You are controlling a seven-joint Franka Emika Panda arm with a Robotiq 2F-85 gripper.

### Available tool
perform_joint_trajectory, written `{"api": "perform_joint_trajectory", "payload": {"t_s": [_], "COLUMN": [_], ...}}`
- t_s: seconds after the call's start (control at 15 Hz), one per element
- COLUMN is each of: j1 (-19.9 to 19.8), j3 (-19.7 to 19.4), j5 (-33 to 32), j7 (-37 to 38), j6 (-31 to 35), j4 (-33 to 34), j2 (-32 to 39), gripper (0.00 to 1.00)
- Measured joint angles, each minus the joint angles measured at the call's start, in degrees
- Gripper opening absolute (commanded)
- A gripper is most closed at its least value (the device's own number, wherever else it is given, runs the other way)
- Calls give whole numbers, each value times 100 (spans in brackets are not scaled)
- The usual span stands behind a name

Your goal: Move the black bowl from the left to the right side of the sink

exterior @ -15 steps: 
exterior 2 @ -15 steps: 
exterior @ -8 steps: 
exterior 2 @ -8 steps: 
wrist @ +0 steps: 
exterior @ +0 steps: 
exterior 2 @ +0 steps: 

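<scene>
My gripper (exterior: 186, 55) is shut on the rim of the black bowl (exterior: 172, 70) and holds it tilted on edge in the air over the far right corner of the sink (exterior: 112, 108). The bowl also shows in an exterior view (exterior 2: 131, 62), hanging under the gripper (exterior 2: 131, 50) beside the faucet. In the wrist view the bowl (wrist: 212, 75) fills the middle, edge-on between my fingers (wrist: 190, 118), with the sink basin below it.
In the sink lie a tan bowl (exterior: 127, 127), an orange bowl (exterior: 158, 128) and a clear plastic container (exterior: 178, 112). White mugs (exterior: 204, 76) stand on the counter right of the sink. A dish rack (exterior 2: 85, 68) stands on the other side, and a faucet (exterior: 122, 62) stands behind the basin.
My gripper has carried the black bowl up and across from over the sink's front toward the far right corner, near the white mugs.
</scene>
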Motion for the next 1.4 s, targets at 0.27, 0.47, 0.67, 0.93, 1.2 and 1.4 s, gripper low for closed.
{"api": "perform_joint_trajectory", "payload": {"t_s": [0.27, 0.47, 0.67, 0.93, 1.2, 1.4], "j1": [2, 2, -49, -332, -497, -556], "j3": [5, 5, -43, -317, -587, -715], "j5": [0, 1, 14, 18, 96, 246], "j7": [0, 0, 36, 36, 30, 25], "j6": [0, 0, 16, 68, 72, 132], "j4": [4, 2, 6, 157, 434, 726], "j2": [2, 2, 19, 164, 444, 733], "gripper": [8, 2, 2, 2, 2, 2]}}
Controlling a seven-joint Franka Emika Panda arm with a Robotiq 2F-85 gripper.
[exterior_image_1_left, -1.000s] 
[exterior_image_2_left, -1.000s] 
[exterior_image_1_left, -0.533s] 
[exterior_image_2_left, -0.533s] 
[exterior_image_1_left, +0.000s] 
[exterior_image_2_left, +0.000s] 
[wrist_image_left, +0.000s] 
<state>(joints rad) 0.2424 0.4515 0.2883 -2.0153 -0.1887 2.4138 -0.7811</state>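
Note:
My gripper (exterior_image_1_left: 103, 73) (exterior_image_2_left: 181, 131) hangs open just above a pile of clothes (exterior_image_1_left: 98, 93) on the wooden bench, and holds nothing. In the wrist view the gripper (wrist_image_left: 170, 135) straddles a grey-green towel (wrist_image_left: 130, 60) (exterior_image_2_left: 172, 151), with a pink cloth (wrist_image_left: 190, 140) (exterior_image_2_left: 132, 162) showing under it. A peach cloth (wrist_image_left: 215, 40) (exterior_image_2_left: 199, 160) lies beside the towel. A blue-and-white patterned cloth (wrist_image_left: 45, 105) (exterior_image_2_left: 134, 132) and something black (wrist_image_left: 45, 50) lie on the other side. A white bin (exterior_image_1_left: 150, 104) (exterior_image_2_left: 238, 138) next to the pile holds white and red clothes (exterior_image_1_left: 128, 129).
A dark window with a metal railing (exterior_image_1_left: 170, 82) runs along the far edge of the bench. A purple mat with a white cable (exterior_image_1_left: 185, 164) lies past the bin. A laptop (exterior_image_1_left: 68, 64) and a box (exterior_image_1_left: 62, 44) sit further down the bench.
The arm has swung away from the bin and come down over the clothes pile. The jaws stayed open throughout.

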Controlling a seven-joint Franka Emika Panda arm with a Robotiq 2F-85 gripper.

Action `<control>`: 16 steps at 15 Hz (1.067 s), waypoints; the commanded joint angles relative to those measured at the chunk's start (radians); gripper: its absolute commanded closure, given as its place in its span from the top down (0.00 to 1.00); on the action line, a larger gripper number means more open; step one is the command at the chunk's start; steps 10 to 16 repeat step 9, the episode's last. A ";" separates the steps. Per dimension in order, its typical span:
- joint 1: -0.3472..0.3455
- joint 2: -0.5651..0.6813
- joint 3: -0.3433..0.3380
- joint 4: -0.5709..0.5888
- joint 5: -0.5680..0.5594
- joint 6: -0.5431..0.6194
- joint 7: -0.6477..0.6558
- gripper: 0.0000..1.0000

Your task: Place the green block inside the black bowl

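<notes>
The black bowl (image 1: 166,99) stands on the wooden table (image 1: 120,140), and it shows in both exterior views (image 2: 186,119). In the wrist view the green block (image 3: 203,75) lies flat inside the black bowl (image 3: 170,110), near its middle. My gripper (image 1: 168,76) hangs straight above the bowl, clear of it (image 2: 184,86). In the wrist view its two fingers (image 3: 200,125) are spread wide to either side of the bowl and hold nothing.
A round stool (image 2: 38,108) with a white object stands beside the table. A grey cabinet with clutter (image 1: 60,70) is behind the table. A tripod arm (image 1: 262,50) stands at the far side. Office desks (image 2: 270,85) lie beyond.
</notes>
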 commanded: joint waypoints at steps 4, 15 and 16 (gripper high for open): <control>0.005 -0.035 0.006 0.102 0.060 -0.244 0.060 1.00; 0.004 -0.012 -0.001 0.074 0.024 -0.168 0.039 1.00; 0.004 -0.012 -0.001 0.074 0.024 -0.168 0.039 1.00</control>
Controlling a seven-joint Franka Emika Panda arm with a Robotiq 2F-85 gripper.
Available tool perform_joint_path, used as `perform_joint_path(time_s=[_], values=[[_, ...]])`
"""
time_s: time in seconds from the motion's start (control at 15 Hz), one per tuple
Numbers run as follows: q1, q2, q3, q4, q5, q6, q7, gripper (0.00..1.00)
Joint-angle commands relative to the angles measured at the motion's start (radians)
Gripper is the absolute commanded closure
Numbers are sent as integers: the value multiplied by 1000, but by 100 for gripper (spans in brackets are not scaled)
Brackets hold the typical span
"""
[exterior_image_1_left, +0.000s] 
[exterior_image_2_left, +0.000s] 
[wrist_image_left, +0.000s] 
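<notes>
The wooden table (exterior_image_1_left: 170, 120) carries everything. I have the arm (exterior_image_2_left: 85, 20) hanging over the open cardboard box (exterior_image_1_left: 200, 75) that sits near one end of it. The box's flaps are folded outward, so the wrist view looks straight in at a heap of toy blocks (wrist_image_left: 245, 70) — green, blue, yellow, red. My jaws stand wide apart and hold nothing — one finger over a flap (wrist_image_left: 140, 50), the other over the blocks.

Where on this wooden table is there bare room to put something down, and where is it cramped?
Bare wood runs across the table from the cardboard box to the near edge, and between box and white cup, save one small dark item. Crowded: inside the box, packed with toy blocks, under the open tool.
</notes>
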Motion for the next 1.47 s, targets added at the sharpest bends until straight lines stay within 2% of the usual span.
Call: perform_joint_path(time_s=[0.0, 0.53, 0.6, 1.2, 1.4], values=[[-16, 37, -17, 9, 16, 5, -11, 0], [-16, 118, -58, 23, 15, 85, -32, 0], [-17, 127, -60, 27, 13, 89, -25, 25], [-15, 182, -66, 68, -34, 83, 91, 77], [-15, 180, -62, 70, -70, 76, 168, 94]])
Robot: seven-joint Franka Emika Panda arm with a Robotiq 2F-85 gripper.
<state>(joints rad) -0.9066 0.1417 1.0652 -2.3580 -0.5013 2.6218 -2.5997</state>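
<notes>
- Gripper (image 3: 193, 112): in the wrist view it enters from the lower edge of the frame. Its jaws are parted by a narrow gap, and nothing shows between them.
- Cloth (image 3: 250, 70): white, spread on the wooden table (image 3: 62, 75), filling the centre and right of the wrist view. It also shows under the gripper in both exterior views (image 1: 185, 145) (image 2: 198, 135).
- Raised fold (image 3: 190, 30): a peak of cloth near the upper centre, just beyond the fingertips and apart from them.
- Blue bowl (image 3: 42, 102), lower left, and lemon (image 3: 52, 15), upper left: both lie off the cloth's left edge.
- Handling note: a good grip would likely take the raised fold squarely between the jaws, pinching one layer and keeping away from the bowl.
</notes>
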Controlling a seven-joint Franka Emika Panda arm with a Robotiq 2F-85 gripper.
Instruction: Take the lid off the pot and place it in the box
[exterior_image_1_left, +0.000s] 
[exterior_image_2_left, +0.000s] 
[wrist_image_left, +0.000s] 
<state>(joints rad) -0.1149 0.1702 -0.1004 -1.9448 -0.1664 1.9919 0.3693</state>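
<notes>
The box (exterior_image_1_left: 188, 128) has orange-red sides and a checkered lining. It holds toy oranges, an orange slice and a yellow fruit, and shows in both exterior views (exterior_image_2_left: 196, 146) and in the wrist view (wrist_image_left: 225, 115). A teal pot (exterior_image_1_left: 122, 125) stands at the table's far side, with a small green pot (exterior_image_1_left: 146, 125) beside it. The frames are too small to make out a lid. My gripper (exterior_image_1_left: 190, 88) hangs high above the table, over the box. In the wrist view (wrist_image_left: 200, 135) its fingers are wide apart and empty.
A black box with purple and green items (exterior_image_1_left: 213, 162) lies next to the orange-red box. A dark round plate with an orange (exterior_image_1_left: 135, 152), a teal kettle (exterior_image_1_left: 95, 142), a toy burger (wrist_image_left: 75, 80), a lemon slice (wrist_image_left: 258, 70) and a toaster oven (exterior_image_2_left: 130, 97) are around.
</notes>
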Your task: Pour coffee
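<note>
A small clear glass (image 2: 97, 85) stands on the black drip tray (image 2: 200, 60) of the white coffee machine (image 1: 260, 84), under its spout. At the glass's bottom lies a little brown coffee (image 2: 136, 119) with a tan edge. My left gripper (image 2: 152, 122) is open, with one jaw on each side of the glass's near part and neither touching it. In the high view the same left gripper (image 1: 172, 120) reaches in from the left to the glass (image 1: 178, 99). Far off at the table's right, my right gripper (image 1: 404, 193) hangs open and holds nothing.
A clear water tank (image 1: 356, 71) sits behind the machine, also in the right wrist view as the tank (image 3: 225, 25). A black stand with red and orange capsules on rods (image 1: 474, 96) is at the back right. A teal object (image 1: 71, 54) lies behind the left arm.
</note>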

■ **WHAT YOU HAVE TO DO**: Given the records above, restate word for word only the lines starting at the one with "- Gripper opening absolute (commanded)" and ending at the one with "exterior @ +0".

■ **ANSWER TO THIS EXERCISE**:
- Gripper opening absolute (commanded)
- A gripper is most closed at its least value (the device's own number, wherever else it is given, runs the other way)
- Calls give whole numbers, each value times 100 (spans in brackets are not scaled)
- The usual span stands behind a name

Your goal: Move the black bowl from the left to the right side of the sink

exterior @ -15 steps: 
exterior 2 @ -15 steps: 
exterior @ -8 steps: 
exterior 2 @ -8 steps: 
wrist @ +0 steps: 
exterior @ +0 steps: 

No more work is left in this exercise.